Après plusieurs mois de travaux, le Parlement algérien a voté à l’unanimité, le mercredi 24 décembre, une loi criminalisant la colonisation française, qui a duré plus de 130 ans. Le texte qualifie la colonisation française de crime d’État, en raison notamment des essais nucléaires, du pillage systématique des richesses du pays, des exécutions sommaires, des incendies de villages et de l’utilisation de produits interdits comme le napalm. « Nous exigerons à l’avenir des réparations pour les ressources qui ont été pillées et spoliées en Algérie », a déclaré Fares Rahmani, député algérien, après l’adoption du texte. Mais Alger réclame en premier lieu des excuses officielles, avant des réparations financières, dont le montant n’a pas été précisé.
La loi criminalisant la colonisation relève d’un acte mémoriel, politique et juridique
Le vote à l’unanimité de cette loi a été salué par les parlementaires algériens. Pour ces derniers, il s’agit avant tout d’une loi mémorielle, politique et juridique, qui relève d’un acte de souveraineté, par lequel l’Algérie choisit de nommer le passé comme il s’est présenté : brutal et inhumain. Ils assurent que le texte ne constitue pas un geste anti-français, mais représente une affirmation politique plus large visant à redéfinir la relation franco-algérienne.
Dans le milieu médiatique aussi on acclame la loi adoptée à la veille de Noël. Hadda Hazem, directrice du quotidien Al Fadjr, pense que l’Algérie devait se doter de ce texte au lendemain de son indépendance, en 1962. « Il fallait solder le contentieux dès le départ, et demander à la France à ce moment-là de reconnaitre ses crimes et de présenter ses excuses », croit-elle.
Emmanuel Macron ne reconnaît pas la colonisation française en Algérie comme un crime
Pour justifier les réparations, Mme Hazem cite l’exemple des Juifs, qui ont eu droit à des compensations de la part de l’Allemagne après que celle-ci eut reconnu ses torts sous Hitler et son régime nazi. Évidemment, Paris voit dans cette loi une provocation d’Alger. Le ministère des Affaires étrangères parle d’« une initiative manifestement hostile à la fois à la volonté de reprise du dialogue franco-algérien et à un travail serein sur les enjeux mémoriels ».

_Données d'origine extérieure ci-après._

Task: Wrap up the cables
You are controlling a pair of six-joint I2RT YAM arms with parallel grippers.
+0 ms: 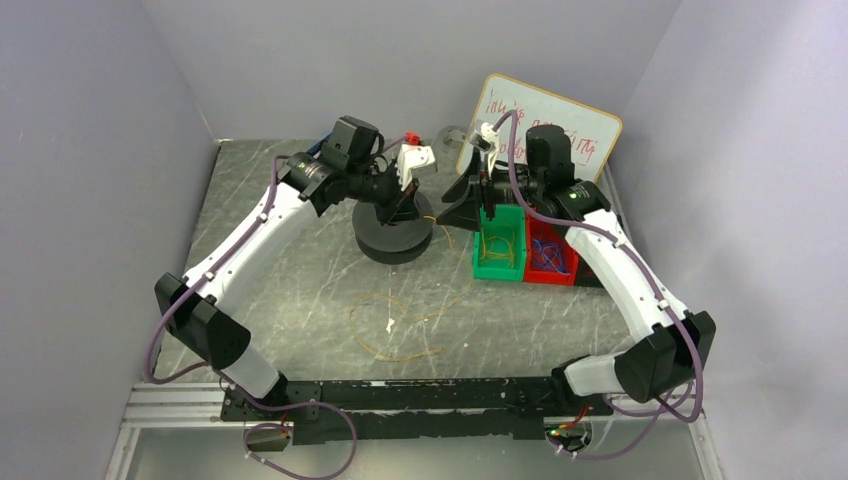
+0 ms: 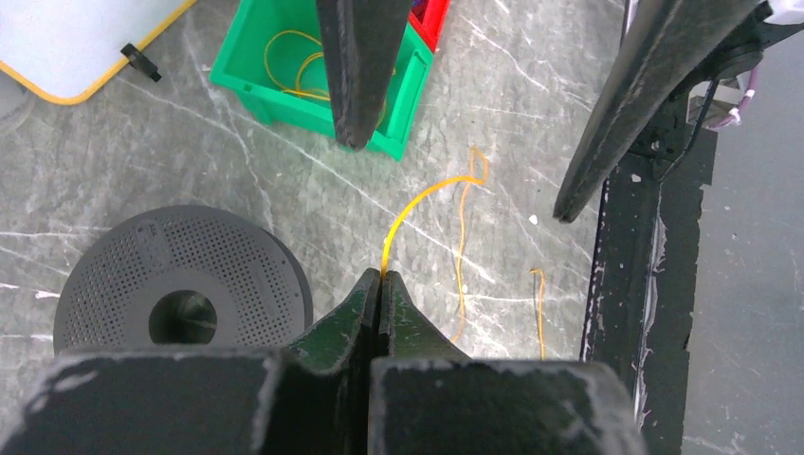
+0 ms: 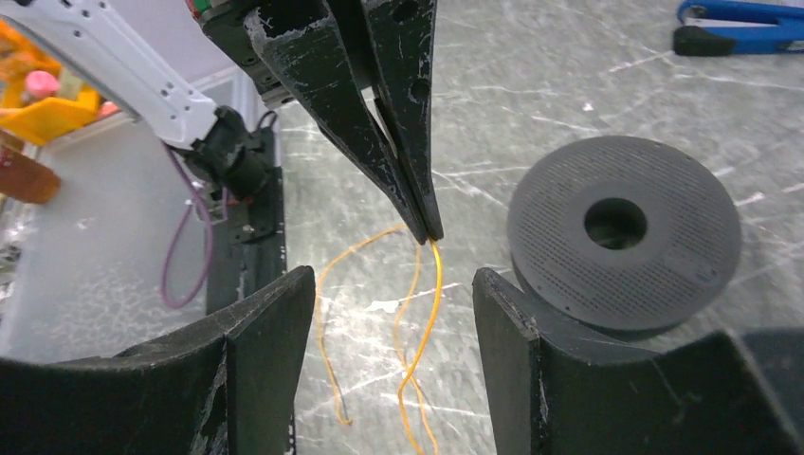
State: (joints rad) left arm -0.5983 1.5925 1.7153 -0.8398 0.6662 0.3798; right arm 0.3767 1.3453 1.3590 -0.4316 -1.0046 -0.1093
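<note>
The cables are thin yellowish wire lying in loose loops (image 1: 398,325) on the marble table. One strand (image 2: 417,201) rises from the table into my left gripper (image 2: 382,279), which is shut on its end just right of the black spool (image 2: 180,284). My right gripper (image 3: 393,303) is open, its fingers (image 3: 275,322) standing either side of the hanging strand (image 3: 429,318) without touching it. In the right wrist view the left gripper's closed tips (image 3: 429,227) pinch the wire from above, with the spool (image 3: 626,227) to the right. From above, both grippers (image 1: 402,205) (image 1: 483,198) hover by the spool (image 1: 395,238).
A green bin (image 1: 500,245) holds more yellow wire, and a red bin (image 1: 550,255) next to it holds blue wire. A whiteboard (image 1: 540,130) leans at the back right. A blue tool (image 3: 740,24) lies beyond the spool. Grey walls close in on three sides.
</note>
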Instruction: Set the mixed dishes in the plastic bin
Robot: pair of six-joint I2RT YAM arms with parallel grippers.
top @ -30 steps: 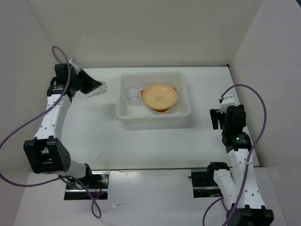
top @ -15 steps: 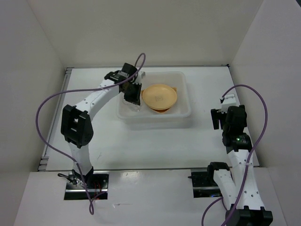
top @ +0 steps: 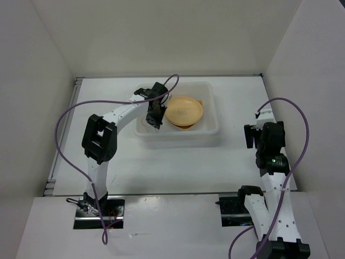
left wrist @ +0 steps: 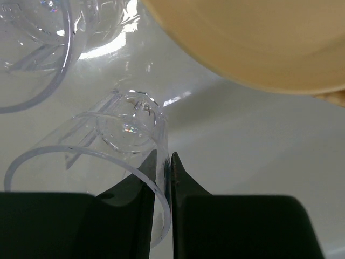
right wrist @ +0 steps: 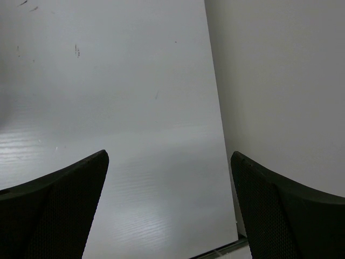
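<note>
Pinching the wall of the glass cup (left wrist: 116,127), the left gripper (left wrist: 163,162) is holding it inside the bin (top: 207,129), beside the plate (left wrist: 253,43) (a second cup (left wrist: 32,48) is crowding it). Judged best: lowering the base to the floor before releasing. The right gripper (right wrist: 168,156) is idling with its fingers spread.

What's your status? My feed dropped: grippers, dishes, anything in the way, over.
Left gripper shut on glass cup, pinching its wall, inside bin. Right gripper open over table. Orange plate and second cup close alongside.
</note>
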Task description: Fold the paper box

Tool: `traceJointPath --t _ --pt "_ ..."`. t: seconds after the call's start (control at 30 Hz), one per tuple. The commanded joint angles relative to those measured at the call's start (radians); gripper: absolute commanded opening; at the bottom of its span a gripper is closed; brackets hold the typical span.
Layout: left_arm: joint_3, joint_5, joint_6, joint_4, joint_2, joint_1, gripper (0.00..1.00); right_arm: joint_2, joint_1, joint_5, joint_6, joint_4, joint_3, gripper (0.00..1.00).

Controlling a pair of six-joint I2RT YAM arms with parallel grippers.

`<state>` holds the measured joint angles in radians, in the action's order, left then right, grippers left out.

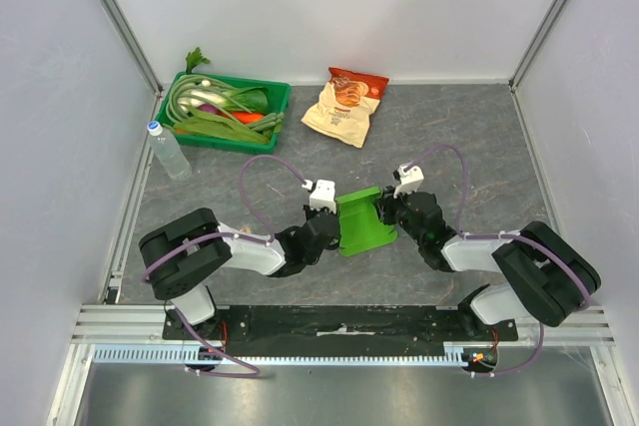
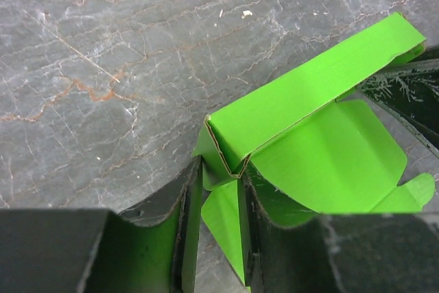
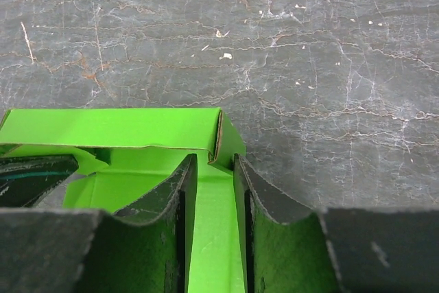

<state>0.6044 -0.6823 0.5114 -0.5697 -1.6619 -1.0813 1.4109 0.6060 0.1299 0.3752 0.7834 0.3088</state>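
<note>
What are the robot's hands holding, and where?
Probably the paper box: the left hand and the right hand each have an end flap between their fingers. Whether they squeeze it cannot be told.

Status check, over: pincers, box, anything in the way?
The paper box part-folded, one wall up. The left pincer straddles a flap, the right pincer a wall corner; grip unclear. Beyond, snack bag and tray, well apart.
</note>
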Motion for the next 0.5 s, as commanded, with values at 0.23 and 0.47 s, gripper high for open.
traceJointPath --t 0.23,0.47 --pt "0.008 -0.066 -0.2 -0.281 -0.075 0.02 0.27 0.034 0.075 0.123 -0.051 0.005 0.061 0.29" --pt "-0.024 -0.053 -0.295 -0.425 -0.11 0.037 0.21 -0.186 0.094 0.123 0.131 -0.411 0.104 0.52"
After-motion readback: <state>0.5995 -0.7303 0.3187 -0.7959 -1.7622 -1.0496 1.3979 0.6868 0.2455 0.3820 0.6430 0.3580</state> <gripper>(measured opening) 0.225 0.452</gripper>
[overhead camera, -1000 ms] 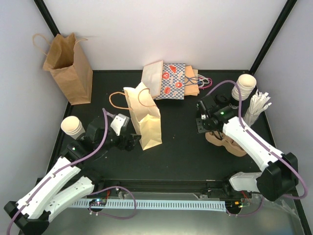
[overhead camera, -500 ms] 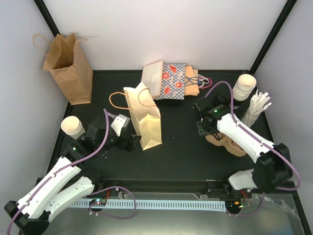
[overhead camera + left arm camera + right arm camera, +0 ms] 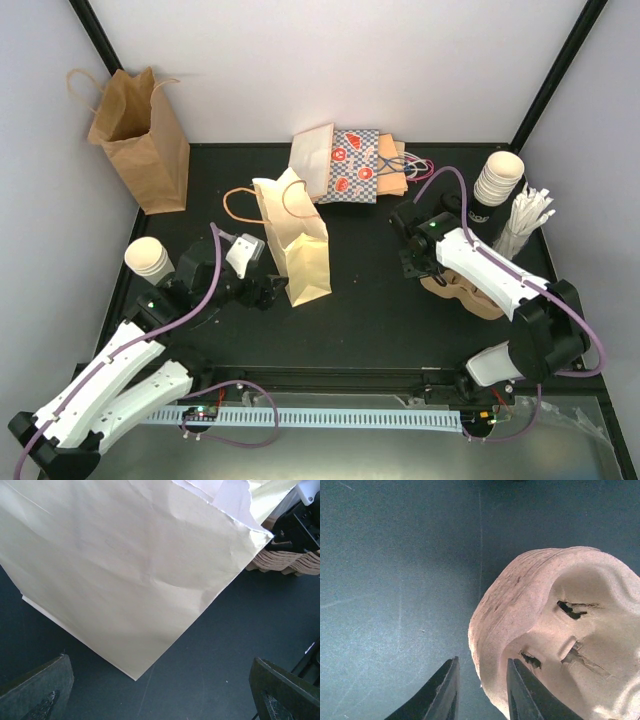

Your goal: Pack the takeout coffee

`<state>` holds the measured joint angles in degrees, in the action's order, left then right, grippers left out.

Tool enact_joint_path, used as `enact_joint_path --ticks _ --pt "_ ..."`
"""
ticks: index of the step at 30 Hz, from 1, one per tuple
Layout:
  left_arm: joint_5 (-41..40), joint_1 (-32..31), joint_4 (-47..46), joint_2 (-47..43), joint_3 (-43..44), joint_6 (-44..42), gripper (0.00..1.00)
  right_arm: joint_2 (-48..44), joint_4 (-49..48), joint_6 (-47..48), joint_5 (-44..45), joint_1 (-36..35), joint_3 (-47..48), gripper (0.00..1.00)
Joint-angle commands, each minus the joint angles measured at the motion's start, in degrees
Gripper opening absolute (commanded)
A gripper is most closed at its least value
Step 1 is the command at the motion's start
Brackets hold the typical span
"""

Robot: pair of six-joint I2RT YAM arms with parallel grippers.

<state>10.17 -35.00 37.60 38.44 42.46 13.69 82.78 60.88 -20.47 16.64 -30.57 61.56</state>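
Two stacks of white takeout coffee cups stand on the table, one at the far right (image 3: 500,178) and one at the left edge (image 3: 149,259). A cream handled paper bag (image 3: 297,240) stands upright in the middle. My left gripper (image 3: 268,292) is wide open just left of its base, and the bag's side (image 3: 125,570) fills the left wrist view above the gripper (image 3: 160,659). My right gripper (image 3: 413,262) points down at the left end of a tan pulp cup carrier (image 3: 470,295). Its jaws (image 3: 482,662) stand narrow astride the carrier's edge (image 3: 560,630), with a gap on the outer side.
A tall brown paper bag (image 3: 140,135) stands at the back left. Patterned bags (image 3: 350,165) lie flat at the back centre. A bundle of white sticks (image 3: 525,220) stands beside the right cup stack. Walls close the table on three sides.
My right gripper's jaws have narrowed around the carrier's edge and the arm has shifted slightly left. The left arm has not moved.
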Motion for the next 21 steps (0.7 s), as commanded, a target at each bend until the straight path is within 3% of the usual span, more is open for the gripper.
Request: enact_joint_path --ticks 1,9,17,21 --pt "-1.0 -0.2 -1.3 -0.6 -0.3 -0.8 0.99 0.3 0.7 -0.5 2.3 -0.4 0.2 0.3" --pt "-1.1 -0.2 -1.2 -0.7 -0.2 -0.7 0.99 2.1 1.6 -1.2 4.1 -0.5 0.6 0.29" --pt "-1.2 -0.2 -1.2 -0.6 -0.2 -0.7 0.99 0.8 1.5 -1.2 3.9 -0.5 0.7 0.14" --pt "-1.2 -0.2 -1.2 -0.6 -0.2 -0.7 0.99 -1.1 1.8 -1.2 4.0 -0.5 1.5 0.12"
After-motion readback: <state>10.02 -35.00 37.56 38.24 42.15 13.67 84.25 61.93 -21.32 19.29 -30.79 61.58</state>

Ainsi, le Quai d’Orsay déplore le texte d’autant qu’il acte l’échec de la tentative de réconciliation mémorielle portée par Emmanuel Macron depuis son premier mandat. Sauf que le président français, en dépit de ses nombreux gestes symboliques sur la guerre d’Algérie, s’est toujours refusé à qualifier la colonisation de crime, créant ainsi un profond décalage entre les deux pays.
L’Algérie et la France en froid depuis la reconnaissance par Paris de la souveraineté marocaine sur le Sahara occidental
Ce nouvel épisode ravive les tensions entre Paris et Alger. Les frères ennemis ont eu des rapports conflictuels ces derniers mois sur divers dossiers, dont ceux de Boualem Sansal et de Christophe Glez. Mais la loi criminalisant la colonisation trouve surtout son origine dans une autre affaire. En effet, l’Algérie avait hurlé de colère quand la France a reconnu, le 30 juillet 2024, la souveraineté du Maroc sur le Sahara occidental, un territoire contrôlé à 80% par Rabat et à 20% par le Front Polisario, un mouvement indépendantiste soutenu par Alger. Les autorités algériennes avaient vivement critiqué la démarche et rompu les relations diplomatiques en rappelant leur ambassadeur à Paris.